Of course I pray for my friends too. I hope it helps. If my atheist friends read this they'd think I was nutty, but I really don't care anymore. After all, even if there were nothing, what's wrong with willing good things upon people or believing something is watching out for you? I have been in a spiritual slump more than once. Those were the most desperate times in my life. When I started asking for God's help and thanking him for what I had things got better. It could have been a coincidence (Though I don't believe it was) Or it could be the man upstairs looking out for me. Either way, I know I will never abandon my spirituality again for ANYBODY.

I have been blessed with some of the kindest, most caring friends and the most wonderful guy I could possibly have. I guess thats where my fears come from. Sometimes I think I'm not good enough for these people. One in particular, I'm afraid I will shame because of the way my life has gone. That's the last thing I want to do, but I won't give up on him because it's just too odd how we were brought together. Unless he's going to be taken away from me later (As a big big punishment for being a bad bad girl) I feel that the feelings we share were meant to be.

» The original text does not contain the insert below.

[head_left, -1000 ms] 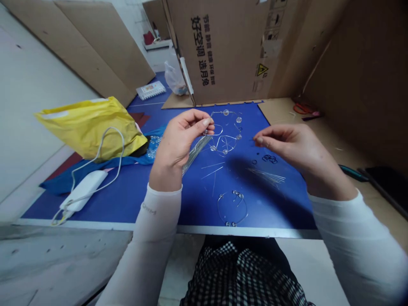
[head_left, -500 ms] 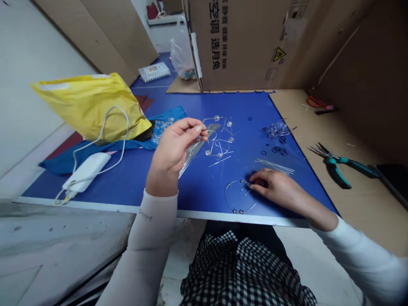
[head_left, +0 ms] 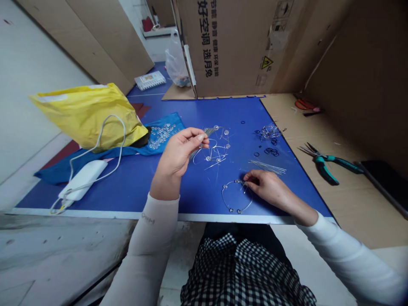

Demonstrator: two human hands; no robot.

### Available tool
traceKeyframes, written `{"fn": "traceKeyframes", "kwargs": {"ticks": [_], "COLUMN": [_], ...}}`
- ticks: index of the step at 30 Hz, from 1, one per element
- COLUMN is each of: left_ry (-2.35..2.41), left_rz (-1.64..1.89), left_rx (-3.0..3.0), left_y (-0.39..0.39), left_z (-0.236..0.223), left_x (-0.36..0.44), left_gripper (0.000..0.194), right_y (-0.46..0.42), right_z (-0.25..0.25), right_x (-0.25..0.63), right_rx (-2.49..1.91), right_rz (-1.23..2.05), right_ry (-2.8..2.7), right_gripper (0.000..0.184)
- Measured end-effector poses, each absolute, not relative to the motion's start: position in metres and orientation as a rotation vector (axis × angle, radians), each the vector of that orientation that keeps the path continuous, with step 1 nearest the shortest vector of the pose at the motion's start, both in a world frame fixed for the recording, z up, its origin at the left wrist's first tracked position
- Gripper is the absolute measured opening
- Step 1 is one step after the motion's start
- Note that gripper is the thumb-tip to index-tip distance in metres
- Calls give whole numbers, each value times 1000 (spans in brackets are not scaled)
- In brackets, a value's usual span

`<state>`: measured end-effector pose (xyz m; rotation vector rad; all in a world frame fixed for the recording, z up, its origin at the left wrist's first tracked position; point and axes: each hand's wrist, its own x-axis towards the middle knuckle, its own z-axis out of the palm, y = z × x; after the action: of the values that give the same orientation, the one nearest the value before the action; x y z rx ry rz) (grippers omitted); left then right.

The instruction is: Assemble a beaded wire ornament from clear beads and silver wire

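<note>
- Watching the left hand [head_left: 181, 153] from here, I see it held up over the blue board [head_left: 127, 182], with thumb and fingers pressed together, pinching a thin bunch of metal pins [head_left: 195, 155].
- The pins poke out past the hand on both sides.
- The right hand [head_left: 267, 187] sits low, near the front edge of the board. Its fingers are bent and close together.
- Its fingertips [head_left: 250, 180] touch a wire ring [head_left: 237, 208] with clear beads on it. I cannot tell if they pinch it.
- The ring lies flat on the board.
- A second beaded wire shape [head_left: 216, 146] lies just past the left hand, partly behind it.
- Loose pins [head_left: 267, 167] lie near the right hand, with small black rings [head_left: 271, 151] and a wire tangle [head_left: 269, 132] farther back.
- Pliers [head_left: 325, 163] lie on the cardboard [head_left: 350, 212] to the right of the board.
- On the left side I see a yellow bag [head_left: 89, 114], a white charger [head_left: 84, 180], and a blue cloth [head_left: 168, 123] with clear beads [head_left: 161, 136] on it.
</note>
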<state>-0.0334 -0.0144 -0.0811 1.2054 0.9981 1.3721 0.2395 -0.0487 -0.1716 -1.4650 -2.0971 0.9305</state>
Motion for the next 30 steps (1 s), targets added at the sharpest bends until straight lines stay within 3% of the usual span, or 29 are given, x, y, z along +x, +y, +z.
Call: {"fn": "traceKeyframes", "kwargs": {"ticks": [4,8,13,17,25,30], "left_ry": [985,949,947,985,900,887], "left_rz": [1337,1288,1253,1265,1202,1217], "left_rx": [1233,1308,1408,1448,1543,1507], "left_y": [-10,2,18,22,11,7], "left_z": [-75,-63,-41,-29,-22,-20], "left_x": [-26,-11,20,38,39,34], "left_gripper": [5,7,5,15,11,10], "right_y": [-41,-32,-18,-1,20,20], "right_z": [-167,-129,-65,-34,-26,-27], "right_x": [249,255,249,243,237,239], "right_rx": [-1351,-1210,-1072,-958,-909,-914], "right_rz": [1094,1154,1032,914,602,619], "right_ry": [-1852,-1572,-1445,-1424,-1481,-1508], "right_gripper": [20,25,20,18,13,12]}}
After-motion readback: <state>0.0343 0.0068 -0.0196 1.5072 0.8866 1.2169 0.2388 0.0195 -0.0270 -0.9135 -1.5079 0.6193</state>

I probably shouldn't write too much about that. I have a feeling the "wrong" people are just waiting to get hold of my blog and chew me into little tiny pieces for writing out my feelings in a place where I can be identified. But you know what? I've been overcautious because of that very reason for years. I get tired of having to hide everything I feel. Hell, most of the people that will read this are total strangers or friends of friends. What do I REALLY have to hide?

I guess the worst thing that could happen is embarrassment. And I've come to learn some things about feelings like that. They never last *that* long and are never as bad as you think they will be. I guess I should remodel my life a little and start thinking of the things I want to say and do and analyze the repercussions to see which of those things could actually hurt me (Like bungee jumping) and which will temporarily sting (like getting laughed at for my opinion on something) I think if I could get that down I would have a happier life.

Another thing I'm trying to learn is how to close a blog post without being abrupt when I run out of things to write about... Like... now =P

3 comments:

g-man said...

I am scared that who I am and who I've become is going to screw me out of going where I want to go and being who I want to be

so are we all. forget about what happened. that gets you into shit. like it did to me.

and bungee jumping hurts? i've always wanted to skydive and bungee jump. waiting for the opportunity

Anonymous said...

yes i agree with ganks.. it will only make u feel more miserable wen u think abt how bad ur past was..

Hera said...

Thanks guys =)
And I don't think bungee jumping hurts unless the cord breaks, but that cord could always break and AAAH!